--- What to produce ---
Could you reproduce, word for word, everything below from the line containing "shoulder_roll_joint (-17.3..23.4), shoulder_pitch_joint" down to the line containing "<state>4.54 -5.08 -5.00", with both of those lines included and no others?

--- Source data ---
▬▬▬▬▬▬▬▬▬▬

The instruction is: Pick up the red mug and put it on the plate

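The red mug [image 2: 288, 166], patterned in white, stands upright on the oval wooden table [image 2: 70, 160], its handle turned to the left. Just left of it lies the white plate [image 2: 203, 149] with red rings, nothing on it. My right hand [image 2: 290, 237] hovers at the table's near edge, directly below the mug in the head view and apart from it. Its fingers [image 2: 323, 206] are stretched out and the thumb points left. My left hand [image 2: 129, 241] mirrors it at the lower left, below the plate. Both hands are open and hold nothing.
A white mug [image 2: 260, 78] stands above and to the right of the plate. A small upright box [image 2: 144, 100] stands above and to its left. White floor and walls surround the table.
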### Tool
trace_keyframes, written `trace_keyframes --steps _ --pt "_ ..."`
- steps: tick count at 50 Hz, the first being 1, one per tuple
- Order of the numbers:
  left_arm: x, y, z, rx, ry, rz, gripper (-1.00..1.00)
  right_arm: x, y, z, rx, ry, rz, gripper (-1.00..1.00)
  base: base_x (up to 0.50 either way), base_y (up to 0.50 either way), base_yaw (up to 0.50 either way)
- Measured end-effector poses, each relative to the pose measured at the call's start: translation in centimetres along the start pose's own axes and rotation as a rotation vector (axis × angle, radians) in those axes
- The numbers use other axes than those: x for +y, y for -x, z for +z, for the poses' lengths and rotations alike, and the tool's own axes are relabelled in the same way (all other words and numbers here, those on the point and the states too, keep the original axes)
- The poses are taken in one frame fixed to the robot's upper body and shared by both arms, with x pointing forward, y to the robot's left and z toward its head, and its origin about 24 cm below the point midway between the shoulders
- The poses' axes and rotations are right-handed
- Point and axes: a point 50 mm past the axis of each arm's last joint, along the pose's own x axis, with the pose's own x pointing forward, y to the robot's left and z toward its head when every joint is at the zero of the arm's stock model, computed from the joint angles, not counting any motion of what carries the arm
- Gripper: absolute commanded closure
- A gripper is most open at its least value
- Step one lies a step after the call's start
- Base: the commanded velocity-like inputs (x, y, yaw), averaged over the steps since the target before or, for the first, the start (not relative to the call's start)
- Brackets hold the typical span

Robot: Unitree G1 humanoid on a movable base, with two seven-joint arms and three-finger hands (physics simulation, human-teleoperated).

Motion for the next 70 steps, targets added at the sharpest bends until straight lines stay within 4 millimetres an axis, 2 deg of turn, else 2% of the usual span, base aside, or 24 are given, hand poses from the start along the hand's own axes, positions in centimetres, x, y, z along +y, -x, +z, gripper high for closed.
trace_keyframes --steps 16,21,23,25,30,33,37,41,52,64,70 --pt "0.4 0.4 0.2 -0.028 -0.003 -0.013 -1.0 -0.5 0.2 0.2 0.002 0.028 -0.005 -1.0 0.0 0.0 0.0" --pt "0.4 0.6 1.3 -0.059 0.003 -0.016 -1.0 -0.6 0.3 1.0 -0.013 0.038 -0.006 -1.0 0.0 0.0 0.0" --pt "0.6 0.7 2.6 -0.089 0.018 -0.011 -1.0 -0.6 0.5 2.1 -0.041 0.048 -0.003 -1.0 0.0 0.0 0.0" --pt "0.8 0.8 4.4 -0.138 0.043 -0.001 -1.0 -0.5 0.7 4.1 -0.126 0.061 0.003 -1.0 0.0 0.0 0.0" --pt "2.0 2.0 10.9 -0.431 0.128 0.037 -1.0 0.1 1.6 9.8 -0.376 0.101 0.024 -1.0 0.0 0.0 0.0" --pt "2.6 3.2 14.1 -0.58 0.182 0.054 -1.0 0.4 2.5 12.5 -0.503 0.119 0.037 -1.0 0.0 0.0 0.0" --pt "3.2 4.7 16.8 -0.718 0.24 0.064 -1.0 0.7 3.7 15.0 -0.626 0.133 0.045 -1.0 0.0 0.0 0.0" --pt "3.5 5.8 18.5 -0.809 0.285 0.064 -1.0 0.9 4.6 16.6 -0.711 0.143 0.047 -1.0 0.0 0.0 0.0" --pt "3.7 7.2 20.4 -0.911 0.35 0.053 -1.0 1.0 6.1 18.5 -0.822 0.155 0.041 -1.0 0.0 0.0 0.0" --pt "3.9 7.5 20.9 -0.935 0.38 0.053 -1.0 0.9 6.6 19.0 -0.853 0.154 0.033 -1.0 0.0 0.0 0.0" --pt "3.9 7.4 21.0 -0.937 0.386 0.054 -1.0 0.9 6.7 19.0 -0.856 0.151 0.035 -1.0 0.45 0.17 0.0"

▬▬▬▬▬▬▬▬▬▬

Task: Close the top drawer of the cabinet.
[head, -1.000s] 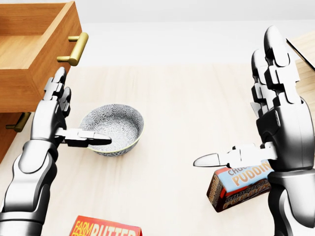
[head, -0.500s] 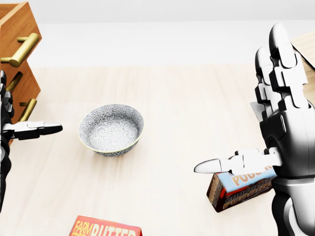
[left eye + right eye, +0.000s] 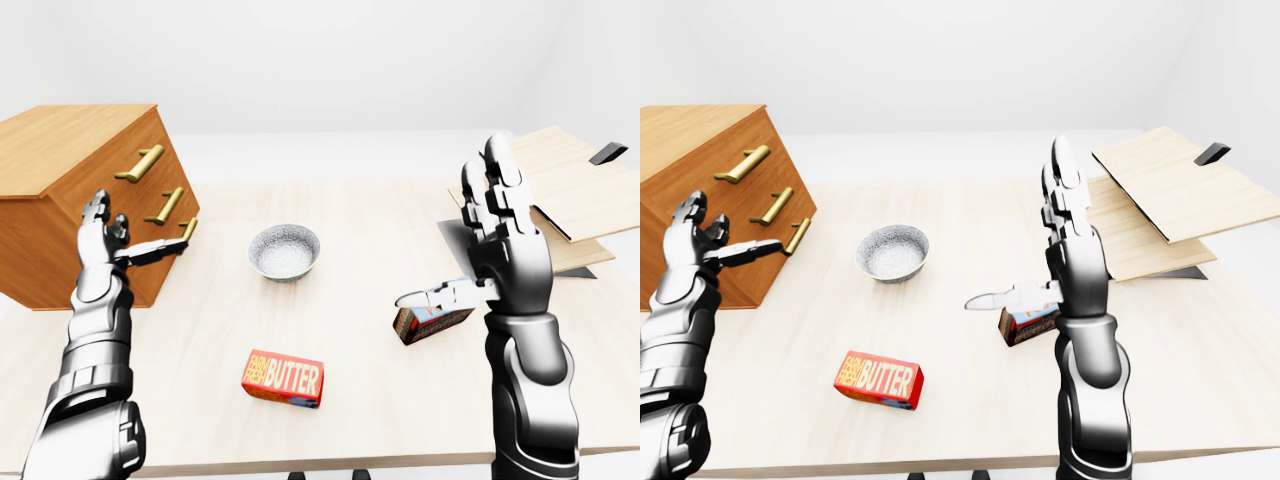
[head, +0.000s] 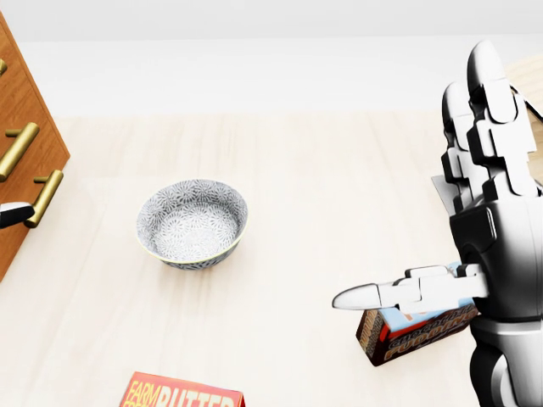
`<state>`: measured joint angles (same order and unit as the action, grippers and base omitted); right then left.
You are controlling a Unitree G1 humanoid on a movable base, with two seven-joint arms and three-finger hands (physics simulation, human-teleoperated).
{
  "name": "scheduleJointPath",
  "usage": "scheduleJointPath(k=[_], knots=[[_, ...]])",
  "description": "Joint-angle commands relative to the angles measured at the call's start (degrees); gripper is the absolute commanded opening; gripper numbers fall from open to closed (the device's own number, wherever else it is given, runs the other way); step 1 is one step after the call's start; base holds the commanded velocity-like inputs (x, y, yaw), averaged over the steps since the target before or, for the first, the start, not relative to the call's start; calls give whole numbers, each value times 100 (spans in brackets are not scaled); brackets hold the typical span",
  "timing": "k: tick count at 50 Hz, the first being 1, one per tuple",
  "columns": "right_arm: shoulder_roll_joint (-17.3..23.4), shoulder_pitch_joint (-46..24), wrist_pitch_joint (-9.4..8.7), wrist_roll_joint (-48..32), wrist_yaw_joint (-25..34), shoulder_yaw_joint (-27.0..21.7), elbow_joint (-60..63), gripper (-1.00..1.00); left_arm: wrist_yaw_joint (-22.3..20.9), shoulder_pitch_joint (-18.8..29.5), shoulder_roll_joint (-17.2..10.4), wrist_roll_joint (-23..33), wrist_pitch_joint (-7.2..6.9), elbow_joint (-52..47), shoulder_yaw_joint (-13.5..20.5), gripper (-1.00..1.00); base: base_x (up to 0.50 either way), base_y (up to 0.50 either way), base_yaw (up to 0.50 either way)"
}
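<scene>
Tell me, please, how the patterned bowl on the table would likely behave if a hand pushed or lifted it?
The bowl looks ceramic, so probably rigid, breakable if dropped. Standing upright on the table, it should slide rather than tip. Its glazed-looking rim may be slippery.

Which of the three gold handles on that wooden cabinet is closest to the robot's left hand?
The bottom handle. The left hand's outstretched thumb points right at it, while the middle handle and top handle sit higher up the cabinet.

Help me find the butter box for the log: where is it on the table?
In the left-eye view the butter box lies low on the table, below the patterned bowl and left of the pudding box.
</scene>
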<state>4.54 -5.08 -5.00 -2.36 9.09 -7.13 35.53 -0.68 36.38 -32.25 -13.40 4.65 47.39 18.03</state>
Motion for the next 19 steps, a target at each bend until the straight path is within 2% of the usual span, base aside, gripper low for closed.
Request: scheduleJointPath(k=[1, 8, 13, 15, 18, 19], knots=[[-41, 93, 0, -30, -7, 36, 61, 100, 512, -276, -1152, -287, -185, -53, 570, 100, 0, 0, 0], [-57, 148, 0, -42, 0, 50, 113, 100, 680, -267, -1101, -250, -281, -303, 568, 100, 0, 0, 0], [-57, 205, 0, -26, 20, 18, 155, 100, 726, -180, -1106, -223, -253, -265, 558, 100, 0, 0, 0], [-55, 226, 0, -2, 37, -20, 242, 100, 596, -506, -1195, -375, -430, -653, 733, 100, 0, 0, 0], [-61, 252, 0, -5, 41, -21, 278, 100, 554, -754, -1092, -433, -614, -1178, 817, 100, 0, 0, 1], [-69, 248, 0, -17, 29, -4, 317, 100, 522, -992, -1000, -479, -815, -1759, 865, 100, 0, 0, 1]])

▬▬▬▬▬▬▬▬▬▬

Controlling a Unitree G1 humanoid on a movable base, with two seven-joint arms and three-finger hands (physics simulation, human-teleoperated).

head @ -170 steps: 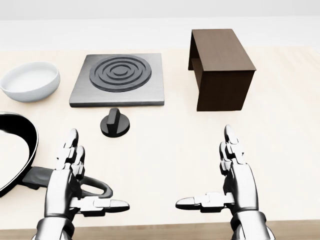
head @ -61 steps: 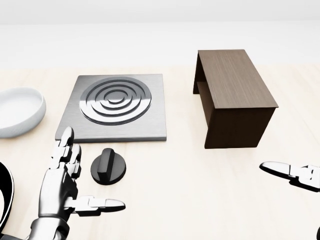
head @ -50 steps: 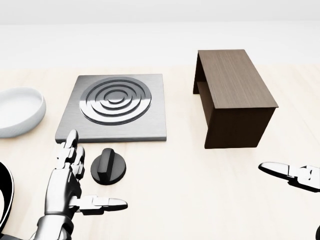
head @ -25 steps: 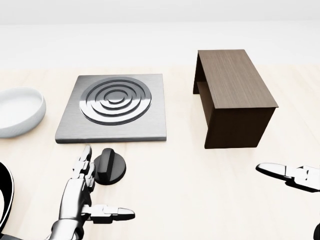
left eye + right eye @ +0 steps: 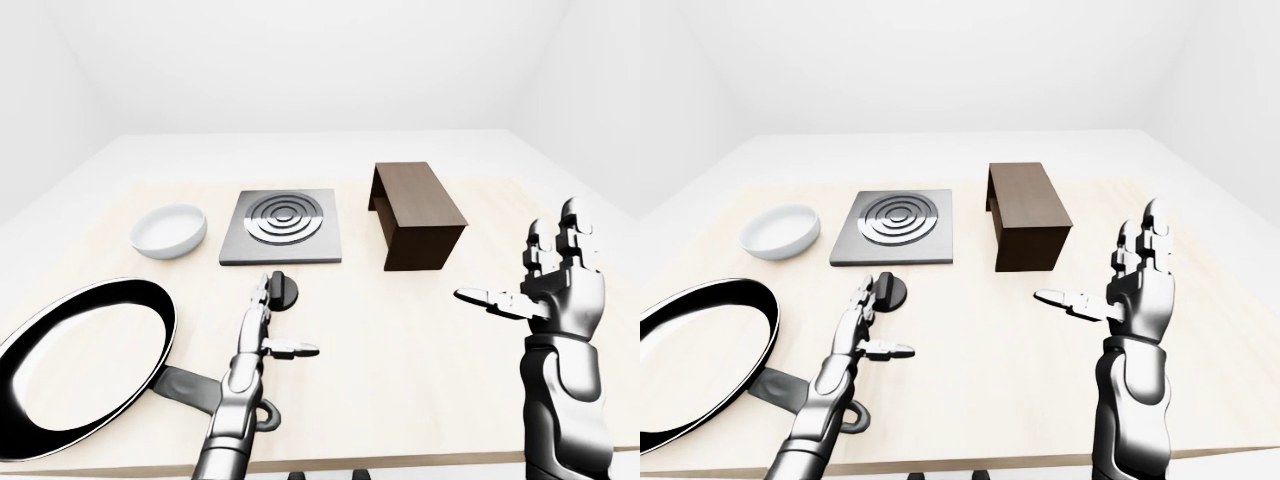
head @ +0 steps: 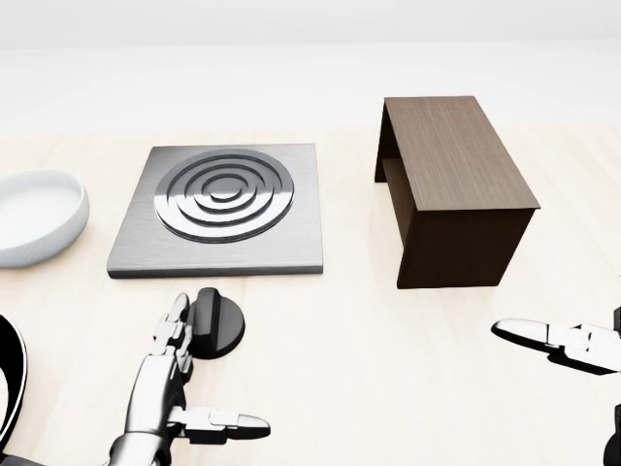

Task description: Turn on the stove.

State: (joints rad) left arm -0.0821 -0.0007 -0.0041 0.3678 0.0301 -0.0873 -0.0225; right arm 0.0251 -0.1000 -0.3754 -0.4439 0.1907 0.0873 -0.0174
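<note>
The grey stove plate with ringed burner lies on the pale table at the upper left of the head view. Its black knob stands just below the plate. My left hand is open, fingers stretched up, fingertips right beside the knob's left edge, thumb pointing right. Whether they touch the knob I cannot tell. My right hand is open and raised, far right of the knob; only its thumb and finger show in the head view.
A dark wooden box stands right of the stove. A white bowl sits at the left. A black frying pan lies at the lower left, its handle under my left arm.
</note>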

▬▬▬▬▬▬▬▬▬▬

--- Task answer ---
  "columns": "right_arm: shoulder_roll_joint (-17.3..23.4), shoulder_pitch_joint (-46..24), wrist_pitch_joint (-9.4..8.7), wrist_roll_joint (-48..32), wrist_yaw_joint (-25..34), shoulder_yaw_joint (-27.0..21.7), elbow_joint (-60..63), gripper (-1.00..1.00); left_arm: wrist_yaw_joint (-22.3..20.9), shoulder_pitch_joint (-18.8..29.5), shoulder_roll_joint (-17.2..10.4), wrist_roll_joint (-23..33), wrist_pitch_joint (-7.2..6.9), elbow_joint (-52..47), shoulder_yaw_joint (-13.5..20.5), gripper (-1.00..1.00); base: base_x (up to 0.50 either way), base_y (up to 0.50 either way), base_yaw (up to 0.50 either way)"
}
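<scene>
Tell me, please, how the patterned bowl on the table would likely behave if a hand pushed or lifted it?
The bowl looks ceramic, so probably rigid, breakable if dropped. Standing upright on the table, it should slide rather than tip. Its glazed-looking rim may be slippery.

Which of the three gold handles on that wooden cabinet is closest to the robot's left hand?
The bottom handle. The left hand's outstretched thumb points right at it, while the middle handle and top handle sit higher up the cabinet.

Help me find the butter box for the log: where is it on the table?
In the left-eye view the butter box lies low on the table, below the patterned bowl and left of the pudding box.
</scene>
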<state>4.54 -5.08 -5.00 -2.36 9.09 -7.13 35.53 -0.68 36.38 -32.25 -13.40 4.65 47.39 18.03</state>

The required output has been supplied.